### Entries shown:
******************************
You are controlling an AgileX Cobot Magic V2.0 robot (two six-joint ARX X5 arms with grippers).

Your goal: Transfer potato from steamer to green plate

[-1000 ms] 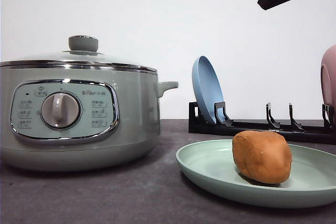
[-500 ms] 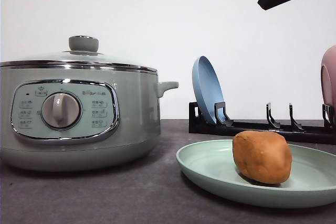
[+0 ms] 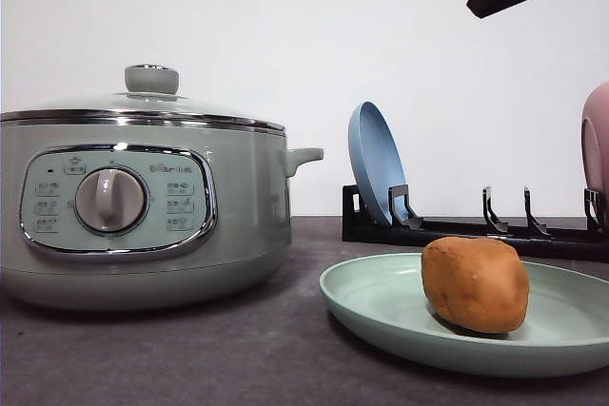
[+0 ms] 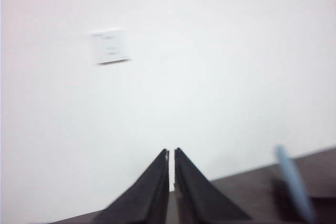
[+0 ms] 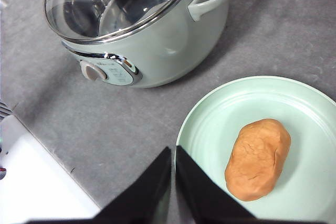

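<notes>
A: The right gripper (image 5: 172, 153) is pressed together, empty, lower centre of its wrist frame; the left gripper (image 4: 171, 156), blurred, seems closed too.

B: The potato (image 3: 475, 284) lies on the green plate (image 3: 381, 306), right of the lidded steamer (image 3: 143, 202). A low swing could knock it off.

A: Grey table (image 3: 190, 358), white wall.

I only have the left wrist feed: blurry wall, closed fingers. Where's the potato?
Observer: The potato sits on the green plate, per the front view.
Operator: Steamer lid on or off?
Observer: On; the glass lid covers the steamer.
Operator: Is the right arm holding anything?
Observer: No. The right wrist view shows the right gripper shut with nothing between its fingers, above the table beside the plate.
</notes>
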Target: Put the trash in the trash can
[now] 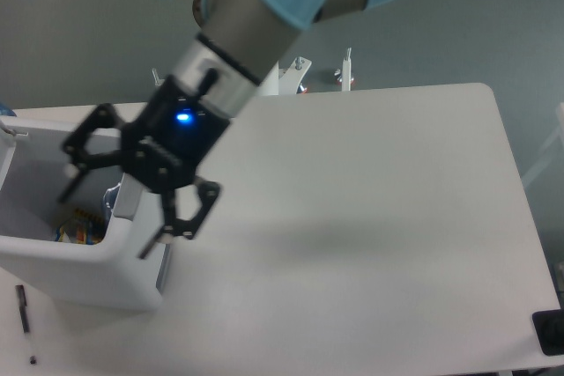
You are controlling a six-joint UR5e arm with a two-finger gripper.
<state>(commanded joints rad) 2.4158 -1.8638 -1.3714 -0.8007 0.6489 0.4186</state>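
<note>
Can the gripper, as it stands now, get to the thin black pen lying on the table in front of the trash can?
Probably yes: the gripper is open and empty, and the pen lies uncovered beside the trash can.

Legible text: none.

- Gripper (107,217), left of centre: body motion-blurred; any lettering on its black housing is smeared past reading. Only mark is a lit blue dot, no characters.
- Bin (84,275), lower left: white walls carry no readable print. Yellow-and-blue scrap inside, markings too small to read.
- Pen (23,308), bottom left corner: no readable print.
</note>
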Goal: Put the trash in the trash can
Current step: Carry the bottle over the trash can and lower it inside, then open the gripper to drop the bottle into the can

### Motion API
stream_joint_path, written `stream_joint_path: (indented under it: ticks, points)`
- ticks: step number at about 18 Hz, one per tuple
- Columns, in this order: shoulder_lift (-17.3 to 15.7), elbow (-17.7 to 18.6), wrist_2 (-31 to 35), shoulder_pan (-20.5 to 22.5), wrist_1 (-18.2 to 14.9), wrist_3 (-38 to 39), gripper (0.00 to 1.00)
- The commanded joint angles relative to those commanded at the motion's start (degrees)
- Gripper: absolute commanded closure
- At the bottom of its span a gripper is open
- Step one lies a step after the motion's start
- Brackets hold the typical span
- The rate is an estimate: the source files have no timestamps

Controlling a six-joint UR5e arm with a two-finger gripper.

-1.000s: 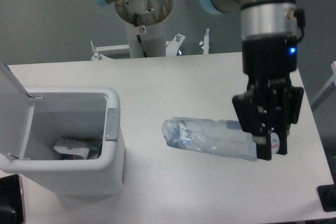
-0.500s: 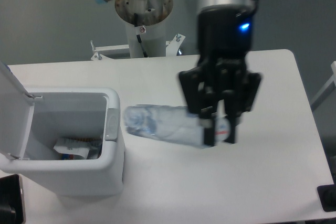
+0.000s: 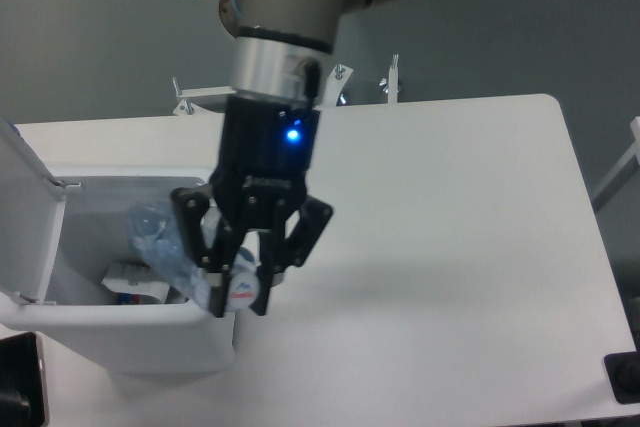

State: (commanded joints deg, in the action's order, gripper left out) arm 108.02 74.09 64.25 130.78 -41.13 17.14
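The end effector (image 3: pixel 238 285) grips the bottle (image 3: pixel 165 247) by its cap end over the open trash can (image 3: pixel 120 332) at eight o'clock on the counter (image 3: pixel 450 247); the carton (image 3: pixel 135 282) lies inside

I see a clear crinkled plastic bottle (image 3: pixel 165 247), a smooth white plastic bin (image 3: pixel 130 332), a matt black gripper (image 3: pixel 232 287), a matt white bench (image 3: pixel 450 247).

The bottle's (image 3: pixel 160 247) cap end is hidden between the fingers (image 3: pixel 262 282). Left of them, the bin's (image 3: pixel 130 342) lid runs off the edge, and the carton (image 3: pixel 135 285) inside is half hidden.
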Motion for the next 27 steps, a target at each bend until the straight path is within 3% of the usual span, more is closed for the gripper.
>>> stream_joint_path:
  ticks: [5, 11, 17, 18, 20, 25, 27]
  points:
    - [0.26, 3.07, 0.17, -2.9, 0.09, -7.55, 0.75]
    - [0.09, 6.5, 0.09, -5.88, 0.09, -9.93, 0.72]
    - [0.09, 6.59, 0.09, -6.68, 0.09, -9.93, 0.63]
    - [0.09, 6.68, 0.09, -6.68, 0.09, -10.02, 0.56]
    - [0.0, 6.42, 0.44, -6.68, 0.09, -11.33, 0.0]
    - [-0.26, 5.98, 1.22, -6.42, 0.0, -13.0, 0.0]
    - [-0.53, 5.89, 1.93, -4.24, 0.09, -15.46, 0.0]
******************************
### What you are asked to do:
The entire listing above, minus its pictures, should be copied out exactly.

### Response area:
You are controlling an AgileX Cobot Magic V2.0 robot (two six-joint ARX X5 arms with grippers).

Your goal: Transfer potato from steamer to green plate

[-1000 ms] 
[-500 ms] 
[+0 ms] 
[+0 ms] 
[+0 ms] 

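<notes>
A: The right gripper (image 5: 172, 153) is pressed together, empty, lower centre of its wrist frame; the left gripper (image 4: 171, 156), blurred, seems closed too.

B: The potato (image 3: 475, 284) lies on the green plate (image 3: 381, 306), right of the lidded steamer (image 3: 143, 202). A low swing could knock it off.

A: Grey table (image 3: 190, 358), white wall.

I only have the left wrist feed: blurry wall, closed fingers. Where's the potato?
Observer: The potato sits on the green plate, per the front view.
Operator: Steamer lid on or off?
Observer: On; the glass lid covers the steamer.
Operator: Is the right arm holding anything?
Observer: No. The right wrist view shows the right gripper shut with nothing between its fingers, above the table beside the plate.
</notes>
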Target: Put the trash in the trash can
[now] 
You are controlling a six-joint UR5e arm with a two-finger gripper.
<state>(commanded joints rad) 2.4158 -1.8638 -1.3714 -0.8007 0.6489 0.4186</state>
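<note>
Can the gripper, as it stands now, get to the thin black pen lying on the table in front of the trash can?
Probably yes: the gripper is open and empty, and the pen lies uncovered beside the trash can.

Legible text: none.

- Gripper (107,217), left of centre: body motion-blurred; any lettering on its black housing is smeared past reading. Only mark is a lit blue dot, no characters.
- Bin (84,275), lower left: white walls carry no readable print. Yellow-and-blue scrap inside, markings too small to read.
- Pen (23,308), bottom left corner: no readable print.
</note>
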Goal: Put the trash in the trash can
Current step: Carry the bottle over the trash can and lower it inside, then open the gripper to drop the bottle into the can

### Motion API
stream_joint_path, written `stream_joint_path: (indented under it: ticks, points)`
- ticks: step number at about 18 Hz, one per tuple
- Columns, in this order: shoulder_lift (-17.3 to 15.7), elbow (-17.7 to 18.6), wrist_2 (-31 to 35), shoulder_pan (-20.5 to 22.5), wrist_1 (-18.2 to 14.9), wrist_3 (-38 to 39), gripper (0.00 to 1.00)
- The commanded joint angles relative to those commanded at the motion's start (degrees)
- Gripper: absolute commanded closure
- At the bottom of its span a gripper is open
- Step one lies a step after the motion's start
- Brackets hold the typical span
- The rate is an estimate: the source files have no timestamps

Controlling a six-joint UR5e arm with a two-finger gripper.

-1.000s: 
-0.500s: 
+0.000s: 

State: (commanded joints deg, in the action's order, gripper left out) arm 108.02 74.09 64.25 130.78 -41.13 17.14
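The end effector (image 3: pixel 238 285) grips the bottle (image 3: pixel 165 247) by its cap end over the open trash can (image 3: pixel 120 332) at eight o'clock on the counter (image 3: pixel 450 247); the carton (image 3: pixel 135 282) lies inside

I see a clear crinkled plastic bottle (image 3: pixel 165 247), a smooth white plastic bin (image 3: pixel 130 332), a matt black gripper (image 3: pixel 232 287), a matt white bench (image 3: pixel 450 247).

The bottle's (image 3: pixel 160 247) cap end is hidden between the fingers (image 3: pixel 262 282). Left of them, the bin's (image 3: pixel 130 342) lid runs off the edge, and the carton (image 3: pixel 135 285) inside is half hidden.
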Motion for the next 27 steps, a target at each bend until the straight path is within 3% of the usual span, more is closed for the gripper.
>>> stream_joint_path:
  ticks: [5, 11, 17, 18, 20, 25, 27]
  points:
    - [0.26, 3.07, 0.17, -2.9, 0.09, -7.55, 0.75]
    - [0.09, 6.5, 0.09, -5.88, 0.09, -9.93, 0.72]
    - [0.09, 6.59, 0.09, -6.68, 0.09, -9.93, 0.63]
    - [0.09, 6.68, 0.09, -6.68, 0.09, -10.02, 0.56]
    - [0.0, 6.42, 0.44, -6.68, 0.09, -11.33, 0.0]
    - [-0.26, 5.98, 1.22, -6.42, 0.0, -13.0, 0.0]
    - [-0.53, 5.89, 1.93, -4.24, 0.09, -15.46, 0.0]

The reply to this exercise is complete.